Estranged from his unfaithful movie-star wife and fixated on the woman he should have married, writer Morgan Beale holes up in a Sunset Strip hotel room ostensibly to work on the movie script of a popular comic novel called The Chihuahua in the Blue Prada Bag. It is not going well. Hating himself almost as much as he hates the vapid Hollywood industry machine that made him a success, he numbs himself nightly with “the handshake,” a mixture of pills and red wine. It is during one bender that he “wakes up” to find himself in the middle of a nightmarish movie shoot. Literally stuck to his typewriter, the alienated 44-year-old watches helplessly as the novelist whose work he is adapting gets thrown into a fathomless pit by Armani-clad producer chimps from Hell. Luckily, Morgan is also reunited with his long-dead mentor Luke, a fellow scribe who has been transformed into a brave little Chihuahua.
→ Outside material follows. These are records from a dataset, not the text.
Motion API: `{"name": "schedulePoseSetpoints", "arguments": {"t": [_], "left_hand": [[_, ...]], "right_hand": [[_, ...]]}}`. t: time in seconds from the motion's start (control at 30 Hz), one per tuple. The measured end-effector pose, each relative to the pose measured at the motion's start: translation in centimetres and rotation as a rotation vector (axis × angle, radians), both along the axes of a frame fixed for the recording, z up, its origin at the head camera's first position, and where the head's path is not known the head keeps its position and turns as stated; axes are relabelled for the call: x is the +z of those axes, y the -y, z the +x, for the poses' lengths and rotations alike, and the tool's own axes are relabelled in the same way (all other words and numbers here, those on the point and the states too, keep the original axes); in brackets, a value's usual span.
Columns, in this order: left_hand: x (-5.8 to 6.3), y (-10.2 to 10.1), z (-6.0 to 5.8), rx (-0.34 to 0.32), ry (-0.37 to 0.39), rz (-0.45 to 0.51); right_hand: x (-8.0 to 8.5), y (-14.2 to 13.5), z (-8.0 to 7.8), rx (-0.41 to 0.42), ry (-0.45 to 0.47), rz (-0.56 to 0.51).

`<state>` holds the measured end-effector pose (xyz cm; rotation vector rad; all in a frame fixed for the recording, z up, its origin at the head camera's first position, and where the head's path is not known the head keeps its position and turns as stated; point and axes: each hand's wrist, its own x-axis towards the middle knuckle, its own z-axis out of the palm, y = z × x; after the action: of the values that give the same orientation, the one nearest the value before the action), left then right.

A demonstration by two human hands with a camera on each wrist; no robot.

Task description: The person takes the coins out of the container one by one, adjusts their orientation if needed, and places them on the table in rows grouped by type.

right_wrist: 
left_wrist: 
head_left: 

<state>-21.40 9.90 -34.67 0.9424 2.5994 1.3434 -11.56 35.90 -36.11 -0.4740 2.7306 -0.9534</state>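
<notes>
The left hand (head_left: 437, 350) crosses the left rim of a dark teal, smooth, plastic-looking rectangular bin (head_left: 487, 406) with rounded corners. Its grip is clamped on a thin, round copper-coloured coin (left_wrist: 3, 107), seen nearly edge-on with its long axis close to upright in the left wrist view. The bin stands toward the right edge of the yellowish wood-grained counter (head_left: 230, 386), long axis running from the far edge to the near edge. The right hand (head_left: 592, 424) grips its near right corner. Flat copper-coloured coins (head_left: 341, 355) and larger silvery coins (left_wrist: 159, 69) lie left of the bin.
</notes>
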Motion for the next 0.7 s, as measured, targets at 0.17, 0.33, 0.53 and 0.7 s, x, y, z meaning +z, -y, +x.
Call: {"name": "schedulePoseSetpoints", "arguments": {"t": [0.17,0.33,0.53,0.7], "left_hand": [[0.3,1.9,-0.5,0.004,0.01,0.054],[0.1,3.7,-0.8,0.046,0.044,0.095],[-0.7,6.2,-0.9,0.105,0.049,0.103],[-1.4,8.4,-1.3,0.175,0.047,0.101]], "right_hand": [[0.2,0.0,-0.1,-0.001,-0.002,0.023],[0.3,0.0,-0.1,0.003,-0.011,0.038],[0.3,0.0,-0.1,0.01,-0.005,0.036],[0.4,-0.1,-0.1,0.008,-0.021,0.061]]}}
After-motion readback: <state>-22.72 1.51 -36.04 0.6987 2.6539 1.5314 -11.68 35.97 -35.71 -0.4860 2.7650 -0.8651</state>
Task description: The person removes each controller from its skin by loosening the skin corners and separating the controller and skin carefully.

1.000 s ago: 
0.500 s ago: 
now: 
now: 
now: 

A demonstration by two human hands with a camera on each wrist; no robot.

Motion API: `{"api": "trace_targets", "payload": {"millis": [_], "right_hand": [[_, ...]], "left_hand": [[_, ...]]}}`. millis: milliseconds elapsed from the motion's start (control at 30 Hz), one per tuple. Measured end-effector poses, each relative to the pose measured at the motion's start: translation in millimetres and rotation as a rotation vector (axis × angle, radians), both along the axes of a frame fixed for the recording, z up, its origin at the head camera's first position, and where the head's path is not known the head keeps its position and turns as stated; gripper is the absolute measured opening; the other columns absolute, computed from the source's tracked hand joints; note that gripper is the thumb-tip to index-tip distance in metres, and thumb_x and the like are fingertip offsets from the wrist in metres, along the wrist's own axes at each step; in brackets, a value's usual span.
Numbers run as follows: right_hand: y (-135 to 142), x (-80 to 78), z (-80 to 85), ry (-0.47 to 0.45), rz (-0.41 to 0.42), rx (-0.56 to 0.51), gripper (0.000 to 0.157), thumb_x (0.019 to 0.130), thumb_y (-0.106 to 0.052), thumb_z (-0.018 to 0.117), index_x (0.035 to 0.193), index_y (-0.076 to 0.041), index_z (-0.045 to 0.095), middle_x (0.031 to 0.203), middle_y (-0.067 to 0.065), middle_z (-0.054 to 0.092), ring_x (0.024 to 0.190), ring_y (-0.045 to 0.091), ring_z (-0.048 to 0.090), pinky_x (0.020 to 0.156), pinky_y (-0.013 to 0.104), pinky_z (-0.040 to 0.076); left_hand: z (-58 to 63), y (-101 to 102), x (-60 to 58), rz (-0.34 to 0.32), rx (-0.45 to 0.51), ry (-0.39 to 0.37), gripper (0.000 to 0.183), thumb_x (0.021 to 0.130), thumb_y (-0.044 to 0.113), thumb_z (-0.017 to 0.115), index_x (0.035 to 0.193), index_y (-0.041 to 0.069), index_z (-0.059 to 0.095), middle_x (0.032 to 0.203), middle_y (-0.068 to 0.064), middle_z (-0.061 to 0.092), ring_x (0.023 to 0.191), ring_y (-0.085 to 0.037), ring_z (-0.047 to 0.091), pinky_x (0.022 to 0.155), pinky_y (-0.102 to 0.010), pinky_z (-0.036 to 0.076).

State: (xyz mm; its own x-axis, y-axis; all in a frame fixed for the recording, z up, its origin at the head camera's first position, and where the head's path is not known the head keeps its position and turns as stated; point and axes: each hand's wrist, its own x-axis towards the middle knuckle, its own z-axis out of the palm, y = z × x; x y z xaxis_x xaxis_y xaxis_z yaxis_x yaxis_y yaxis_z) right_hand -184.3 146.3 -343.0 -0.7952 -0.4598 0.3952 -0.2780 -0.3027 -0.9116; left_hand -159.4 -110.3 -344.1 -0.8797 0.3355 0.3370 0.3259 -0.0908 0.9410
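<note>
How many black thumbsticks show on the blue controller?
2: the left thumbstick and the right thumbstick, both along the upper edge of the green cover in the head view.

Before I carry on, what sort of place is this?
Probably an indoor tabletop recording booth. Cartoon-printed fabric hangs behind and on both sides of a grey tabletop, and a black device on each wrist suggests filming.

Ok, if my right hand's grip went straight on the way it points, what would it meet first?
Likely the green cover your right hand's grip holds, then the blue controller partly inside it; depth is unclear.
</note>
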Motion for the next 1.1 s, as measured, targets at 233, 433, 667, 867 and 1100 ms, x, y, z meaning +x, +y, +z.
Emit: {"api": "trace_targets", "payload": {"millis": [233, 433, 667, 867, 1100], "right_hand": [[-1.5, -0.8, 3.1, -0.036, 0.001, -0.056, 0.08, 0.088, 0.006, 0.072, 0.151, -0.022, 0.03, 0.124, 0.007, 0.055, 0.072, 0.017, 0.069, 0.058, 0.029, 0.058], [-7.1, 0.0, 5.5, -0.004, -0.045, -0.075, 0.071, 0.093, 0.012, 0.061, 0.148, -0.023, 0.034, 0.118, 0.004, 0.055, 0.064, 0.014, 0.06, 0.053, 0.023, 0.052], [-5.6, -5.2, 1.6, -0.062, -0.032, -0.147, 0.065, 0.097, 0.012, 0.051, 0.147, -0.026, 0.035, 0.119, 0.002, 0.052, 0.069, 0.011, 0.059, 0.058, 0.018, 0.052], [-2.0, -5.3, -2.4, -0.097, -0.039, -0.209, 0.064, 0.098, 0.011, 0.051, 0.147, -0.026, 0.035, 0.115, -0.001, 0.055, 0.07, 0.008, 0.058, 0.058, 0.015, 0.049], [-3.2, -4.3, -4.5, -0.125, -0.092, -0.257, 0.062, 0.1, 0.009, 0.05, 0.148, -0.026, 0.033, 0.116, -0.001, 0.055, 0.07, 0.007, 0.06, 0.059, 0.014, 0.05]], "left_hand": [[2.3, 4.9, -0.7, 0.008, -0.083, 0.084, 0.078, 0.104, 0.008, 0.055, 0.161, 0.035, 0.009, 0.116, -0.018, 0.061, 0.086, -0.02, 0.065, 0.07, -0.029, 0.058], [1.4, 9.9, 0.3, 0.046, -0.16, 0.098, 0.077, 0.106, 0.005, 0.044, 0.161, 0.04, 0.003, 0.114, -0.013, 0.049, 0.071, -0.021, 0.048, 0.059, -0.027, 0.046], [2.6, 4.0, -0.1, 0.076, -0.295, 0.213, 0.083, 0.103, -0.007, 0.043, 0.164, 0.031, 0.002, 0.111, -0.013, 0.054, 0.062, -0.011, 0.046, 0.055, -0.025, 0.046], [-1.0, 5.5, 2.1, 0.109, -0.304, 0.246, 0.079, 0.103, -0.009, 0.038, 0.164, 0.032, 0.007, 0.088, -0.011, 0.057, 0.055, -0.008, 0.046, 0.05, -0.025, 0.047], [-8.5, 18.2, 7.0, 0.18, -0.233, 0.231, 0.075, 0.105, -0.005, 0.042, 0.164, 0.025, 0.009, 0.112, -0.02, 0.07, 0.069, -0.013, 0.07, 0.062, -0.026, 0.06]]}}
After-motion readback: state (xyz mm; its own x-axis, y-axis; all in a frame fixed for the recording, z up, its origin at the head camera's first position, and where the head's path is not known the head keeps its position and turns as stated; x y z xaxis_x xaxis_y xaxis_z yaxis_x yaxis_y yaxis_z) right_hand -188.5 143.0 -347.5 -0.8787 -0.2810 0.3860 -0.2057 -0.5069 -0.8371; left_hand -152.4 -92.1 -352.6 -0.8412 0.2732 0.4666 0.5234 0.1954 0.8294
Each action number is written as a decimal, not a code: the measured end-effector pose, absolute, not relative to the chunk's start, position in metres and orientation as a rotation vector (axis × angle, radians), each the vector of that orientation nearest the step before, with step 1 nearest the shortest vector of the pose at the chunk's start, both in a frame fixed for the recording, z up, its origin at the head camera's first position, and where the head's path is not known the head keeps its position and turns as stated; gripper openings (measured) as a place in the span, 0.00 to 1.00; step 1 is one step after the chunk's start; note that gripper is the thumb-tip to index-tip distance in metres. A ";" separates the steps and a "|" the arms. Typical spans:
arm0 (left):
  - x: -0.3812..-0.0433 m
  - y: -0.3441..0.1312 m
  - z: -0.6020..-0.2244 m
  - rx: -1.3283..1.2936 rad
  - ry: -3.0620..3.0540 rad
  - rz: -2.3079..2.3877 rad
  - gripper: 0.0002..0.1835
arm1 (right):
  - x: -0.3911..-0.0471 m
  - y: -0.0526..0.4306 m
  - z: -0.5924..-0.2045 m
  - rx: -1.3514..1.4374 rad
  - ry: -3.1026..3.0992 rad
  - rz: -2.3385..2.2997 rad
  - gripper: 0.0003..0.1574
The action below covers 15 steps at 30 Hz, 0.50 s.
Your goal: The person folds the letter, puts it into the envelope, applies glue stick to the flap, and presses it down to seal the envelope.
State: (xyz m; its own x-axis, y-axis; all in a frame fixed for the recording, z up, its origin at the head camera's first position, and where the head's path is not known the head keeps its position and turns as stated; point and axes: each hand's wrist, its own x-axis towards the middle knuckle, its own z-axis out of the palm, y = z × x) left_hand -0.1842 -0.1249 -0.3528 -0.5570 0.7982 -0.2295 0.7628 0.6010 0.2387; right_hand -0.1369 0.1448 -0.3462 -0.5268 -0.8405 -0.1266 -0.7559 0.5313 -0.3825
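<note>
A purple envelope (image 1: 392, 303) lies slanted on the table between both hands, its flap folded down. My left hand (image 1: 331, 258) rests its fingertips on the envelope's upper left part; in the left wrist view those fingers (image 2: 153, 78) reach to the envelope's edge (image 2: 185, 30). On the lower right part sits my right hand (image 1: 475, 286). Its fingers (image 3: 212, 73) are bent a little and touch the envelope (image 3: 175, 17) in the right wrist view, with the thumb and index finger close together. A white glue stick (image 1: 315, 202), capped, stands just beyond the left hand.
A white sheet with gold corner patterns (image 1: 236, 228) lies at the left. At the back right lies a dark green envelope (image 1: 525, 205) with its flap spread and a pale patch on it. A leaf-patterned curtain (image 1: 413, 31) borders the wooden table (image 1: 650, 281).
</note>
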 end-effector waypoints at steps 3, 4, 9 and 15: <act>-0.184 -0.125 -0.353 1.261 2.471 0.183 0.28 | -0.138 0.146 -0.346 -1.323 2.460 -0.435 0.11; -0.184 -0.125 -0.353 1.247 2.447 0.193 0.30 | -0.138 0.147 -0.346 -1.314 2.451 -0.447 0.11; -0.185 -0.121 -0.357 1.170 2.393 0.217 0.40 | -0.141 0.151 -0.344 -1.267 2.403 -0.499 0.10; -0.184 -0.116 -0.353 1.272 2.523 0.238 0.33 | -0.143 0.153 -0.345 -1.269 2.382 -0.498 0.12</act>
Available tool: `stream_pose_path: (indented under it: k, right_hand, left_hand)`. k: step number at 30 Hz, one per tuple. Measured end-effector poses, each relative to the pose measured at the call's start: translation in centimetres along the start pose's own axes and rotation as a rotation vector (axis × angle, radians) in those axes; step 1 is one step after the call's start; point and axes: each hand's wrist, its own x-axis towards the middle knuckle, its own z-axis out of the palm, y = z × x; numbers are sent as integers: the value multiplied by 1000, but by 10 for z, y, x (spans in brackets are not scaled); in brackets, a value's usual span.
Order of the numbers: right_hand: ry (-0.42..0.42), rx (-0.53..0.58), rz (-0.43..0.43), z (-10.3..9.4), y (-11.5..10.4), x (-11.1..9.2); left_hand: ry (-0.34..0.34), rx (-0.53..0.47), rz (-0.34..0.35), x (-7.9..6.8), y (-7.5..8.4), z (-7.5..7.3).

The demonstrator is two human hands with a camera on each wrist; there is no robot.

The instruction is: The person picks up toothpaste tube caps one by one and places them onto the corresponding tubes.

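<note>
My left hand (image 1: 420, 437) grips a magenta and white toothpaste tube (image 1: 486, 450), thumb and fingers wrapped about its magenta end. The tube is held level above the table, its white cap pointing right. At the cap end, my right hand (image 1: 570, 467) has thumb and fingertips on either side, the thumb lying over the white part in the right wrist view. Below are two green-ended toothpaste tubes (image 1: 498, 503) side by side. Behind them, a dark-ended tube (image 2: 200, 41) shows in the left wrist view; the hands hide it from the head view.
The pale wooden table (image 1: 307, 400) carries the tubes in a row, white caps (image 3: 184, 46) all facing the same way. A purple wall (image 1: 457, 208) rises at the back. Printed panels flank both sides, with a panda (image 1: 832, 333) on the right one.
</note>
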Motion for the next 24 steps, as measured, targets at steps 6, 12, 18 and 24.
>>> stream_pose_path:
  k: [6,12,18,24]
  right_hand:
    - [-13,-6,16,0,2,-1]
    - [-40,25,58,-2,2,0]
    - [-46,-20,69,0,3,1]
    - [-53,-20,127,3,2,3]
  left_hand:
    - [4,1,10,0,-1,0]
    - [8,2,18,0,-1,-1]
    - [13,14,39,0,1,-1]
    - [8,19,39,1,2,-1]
He and Luke team up with a group of ethnically diverse dwarves to battle the evil forces of modern celebrity-obsessed consumerist society. Really. In Morgan’s mind, these offenders include brainless morning talk-show hosts, talent-challenged reality-show wannabes, right-wingers and, of course, the titular java giant. During the wacky free-for-all (a robot, FEMA trucks and his wife all make appearances), he reminisces about his work and life, and especially the tragic lack of creativity in the movie business, while hoping for another chance. That is, if he ever wakes up. Ver Wiel’s debut burns with the righteous anger of a disillusioned insider; it would have benefited from more character development and a lighter hand.
Dark Tinseltown satire with more rage than laughs.